AB : Le devoir de réserve est très surinterprété et joue de sa méconnaissance. Inventé par les juges, il a une nature uniquement jurisprudentielle. D'un point de vue juridique, il s’agit d’une règle appartenant au champ disciplinaire. Ce qui signifie que l’infraction au devoir de réserve ne peut se limiter qu’à une sanction disciplinaire. Tout ce qui n’est pas relevé, sanctionné ou sanctionnable par la hiérarchie demeure par principe autorisé.

JSS : Que signifie concrètement cette notion ?

AB : Le devoir de réserve signifie modération. Et ce qu’il faut comprendre, c’est que le principe de modération est subordonné à un principe supérieur : celui de la liberté d'opinion, qui demeure le seul principe légal relatif à l'expression publique des fonctionnaires en dehors de leurs fonctions.

En fait, il s’agit d’un principe légal si important qu’il est maintenant inscrit à l'article L. 111-1 du Code général de la fonction publique, c’est même le tout premier principe de l'article. Une réalité hautement symbolique, justifiant pleinement de la volonté du législateur en 1983 de considérer les fonctionnaires comme des citoyens et non des sujets. 

JSS : Dans quelle mesure le devoir de réserve s’applique-t-il à l’agent fonctionnaire ?

AB : Il est variable selon deux critères, le premier étant la nature des fonctions et notamment le niveau hiérarchique occupé par l’agent public. Le second étant le niveau de publicité donné au propos. Aucun devoir de réserve n’est par exemple applicable à l’agent qui s’exprime en plein diner de famille, fort heureusement. En revanche, si vous êtes dirigeant d’une administration et que vous intervenez au journal télévisé, la situation est différente.
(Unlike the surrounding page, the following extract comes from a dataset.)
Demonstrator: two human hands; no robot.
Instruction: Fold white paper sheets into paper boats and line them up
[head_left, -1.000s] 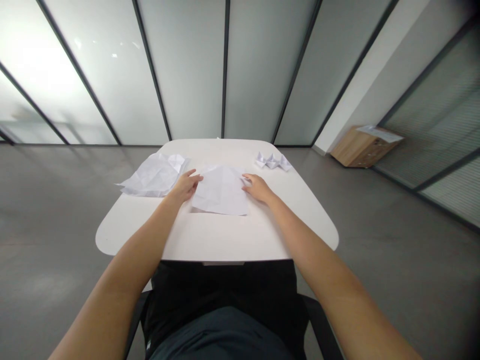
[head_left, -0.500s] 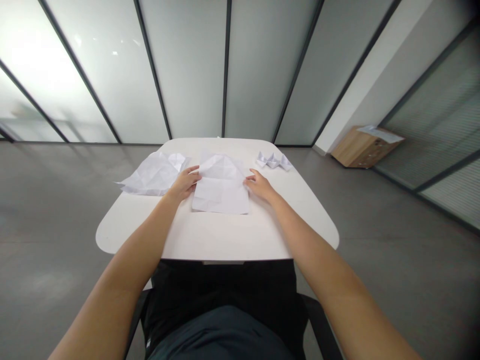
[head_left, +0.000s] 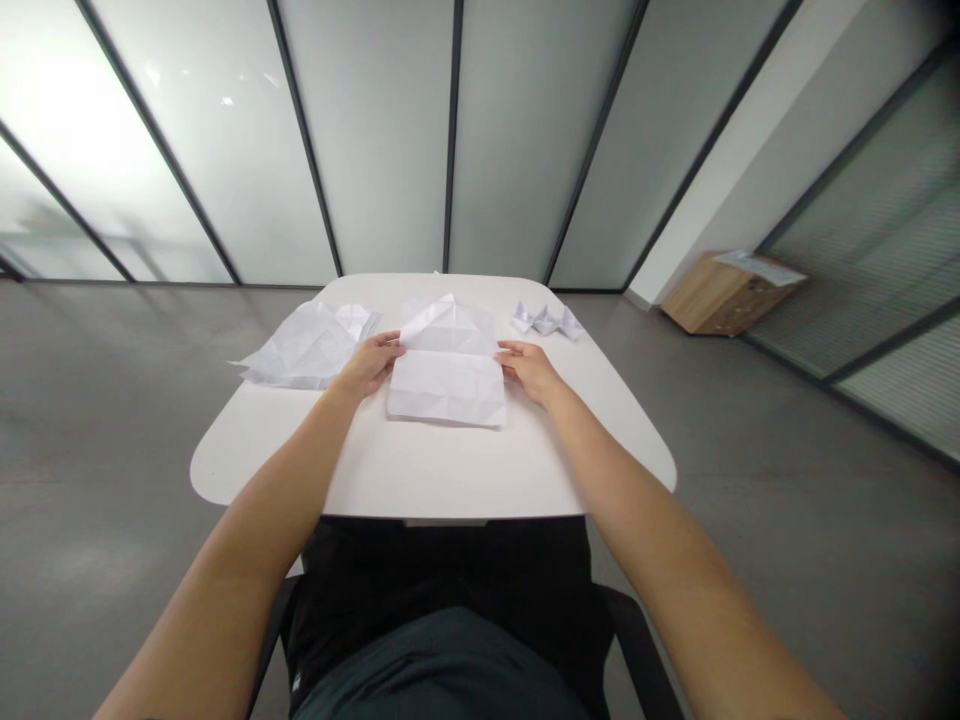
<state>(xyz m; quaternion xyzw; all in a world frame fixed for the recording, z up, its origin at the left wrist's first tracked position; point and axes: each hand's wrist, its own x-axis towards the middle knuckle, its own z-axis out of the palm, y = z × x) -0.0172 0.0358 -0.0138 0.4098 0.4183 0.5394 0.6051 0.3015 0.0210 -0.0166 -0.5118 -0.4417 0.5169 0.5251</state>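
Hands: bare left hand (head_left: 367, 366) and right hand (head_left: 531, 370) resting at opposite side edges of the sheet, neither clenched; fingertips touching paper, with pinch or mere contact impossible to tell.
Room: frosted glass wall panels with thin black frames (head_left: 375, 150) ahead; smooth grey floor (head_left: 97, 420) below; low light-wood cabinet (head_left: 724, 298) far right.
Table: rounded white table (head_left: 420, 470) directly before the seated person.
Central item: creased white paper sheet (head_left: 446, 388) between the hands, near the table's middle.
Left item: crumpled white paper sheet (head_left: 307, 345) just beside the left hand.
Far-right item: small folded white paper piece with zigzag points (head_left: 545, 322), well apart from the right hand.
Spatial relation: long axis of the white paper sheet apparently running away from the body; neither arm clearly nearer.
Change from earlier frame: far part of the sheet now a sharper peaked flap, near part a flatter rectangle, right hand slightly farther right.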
Malheureusement, le devoir de réserve étant d’origine jurisprudentielle, il dépend d’une variabilité importante des décisions selon le cas d’espèce. La temporalité, le juge ou les juges qui prennent la décision, la hiérarchie qui met en cause ou non certains propos tenus par les agents… Tout cela contribue à constituer une forme de zone grise ou de halo autour du devoir de réserve, forcément soumis à interprétation.

JSS : Et dans le cas de la magistrature ?

AB : Le devoir de réserve est plus restrictif dans les domaines régaliens, dont font partie les magistrats ou les forces de l’ordre. Ils font partie de ces fonctions limitativement énumérées dans des codes particuliers, au sein desquels le devoir de réserve revêt une valeur légale.

« Le devoir de réserve est plus restrictif dans les domaines régaliens »

- Arnaud Bontemps, fondateur du collectif Nos Services publics

Là où la jurisprudence est subordonnée au principe légal, il est plutôt question d’un enjeu de conciliation. A noter que dans ces domaines, l’expression de ce devoir de réserve se fait souvent dans le cadre syndical. La liberté syndicale vient tout de même amoindrir fortement le devoir de réserve pour les personnes qui sont titulaires d'un mandat.

JSS : Que constatez-vous dans l’étude de ce devoir de réserve ?

AB : La création du Guide du devoir de réserve est parti d’un constat, celui de la chappe de plomb qui s'abat sur la parole des fonctionnaires, dès lors qu’ils estiment qu’il est nécessaire ou utile de parler publiquement. On note en fait une appréciation différenciée du contenu du devoir de réserve, en fonction de la nature des opinions exprimées. Il existe une forme d’auto-censure à géométrie variable.

L’ensemble de ces éléments nous a poussé à vouloir explorer et rendre le plus clair possible les éléments de jurisprudence qu'on pouvait avoir à disposition. Depuis la dissolution du 9 juin et parce qu’il y a une hypothèse plus réelle que jamais de l’arrivée du Rassemblement national au pouvoir, laquelle impliquerait des ruptures majeures vis-à-vis des principes de service public, une très forte discussion déontologique collective est actuellement en train de se jouer au sein des services publics.